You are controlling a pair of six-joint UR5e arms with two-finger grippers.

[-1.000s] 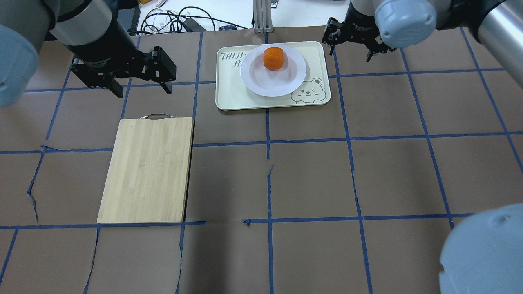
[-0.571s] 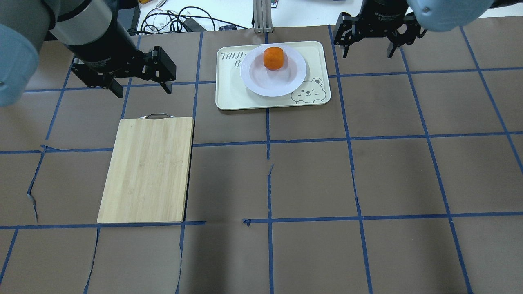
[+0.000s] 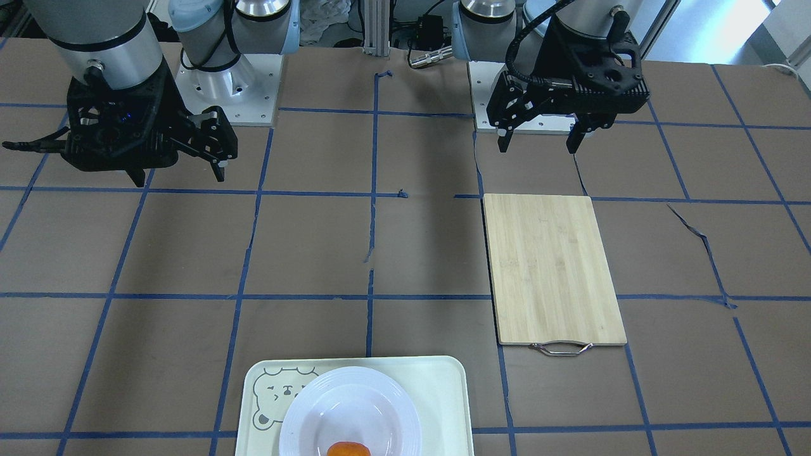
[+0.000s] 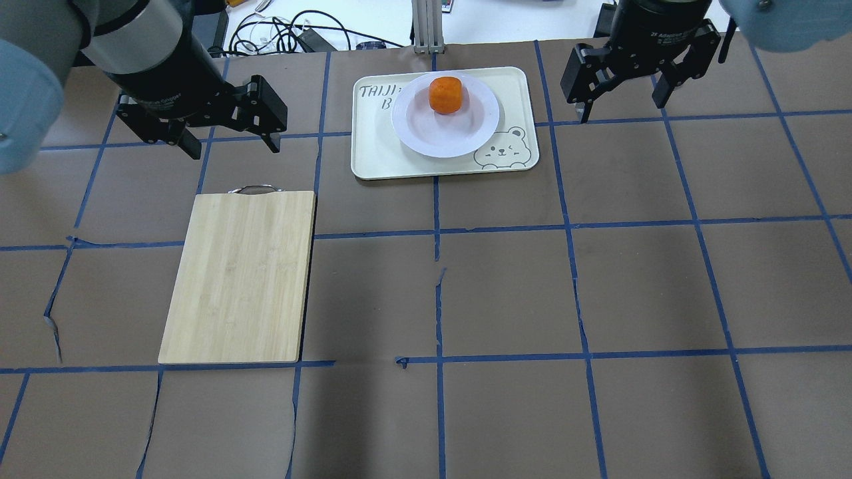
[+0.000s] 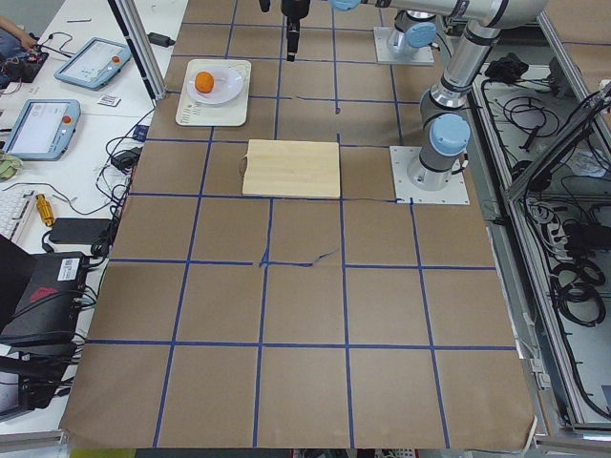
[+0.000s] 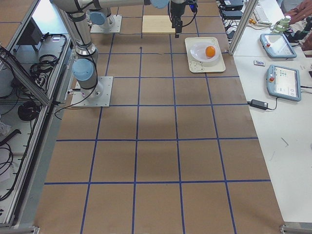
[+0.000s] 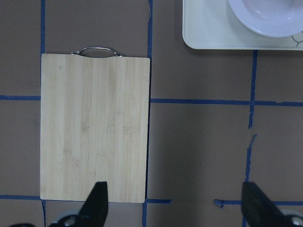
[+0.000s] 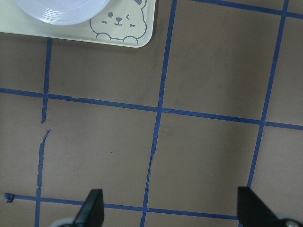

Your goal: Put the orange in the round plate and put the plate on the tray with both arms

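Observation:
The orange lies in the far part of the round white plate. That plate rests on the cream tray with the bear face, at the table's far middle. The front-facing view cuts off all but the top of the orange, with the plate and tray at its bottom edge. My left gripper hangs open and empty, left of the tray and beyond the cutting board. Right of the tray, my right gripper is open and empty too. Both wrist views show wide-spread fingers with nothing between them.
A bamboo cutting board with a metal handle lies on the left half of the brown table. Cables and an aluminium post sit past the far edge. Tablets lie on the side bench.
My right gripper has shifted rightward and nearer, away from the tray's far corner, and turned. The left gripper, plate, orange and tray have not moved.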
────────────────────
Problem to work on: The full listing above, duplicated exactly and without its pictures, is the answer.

Finished task:
You are controlling a pair of six-joint UR5e arms with two-finger grippers.

[-1.000s] 
[-0.571s] 
[+0.000s] 
[+0.000s] 
[+0.000s] 
[+0.000s] 
[+0.000s] 
[+0.000s] 

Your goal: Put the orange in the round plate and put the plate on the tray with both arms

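Observation:
The orange lies in the far part of the round white plate. That plate rests on the cream tray with the bear face, at the table's far middle. The front-facing view cuts off all but the top of the orange, with the plate and tray at its bottom edge. My left gripper hangs open and empty, left of the tray and beyond the cutting board. Right of the tray, my right gripper is open and empty too. Both wrist views show wide-spread fingers with nothing between them.
A bamboo cutting board with a metal handle lies on the left half of the brown table. Cables and an aluminium post sit past the far edge. Tablets lie on the side bench.
My right gripper has shifted rightward and nearer, away from the tray's far corner, and turned. The left gripper, plate, orange and tray have not moved.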

The answer requires nothing further.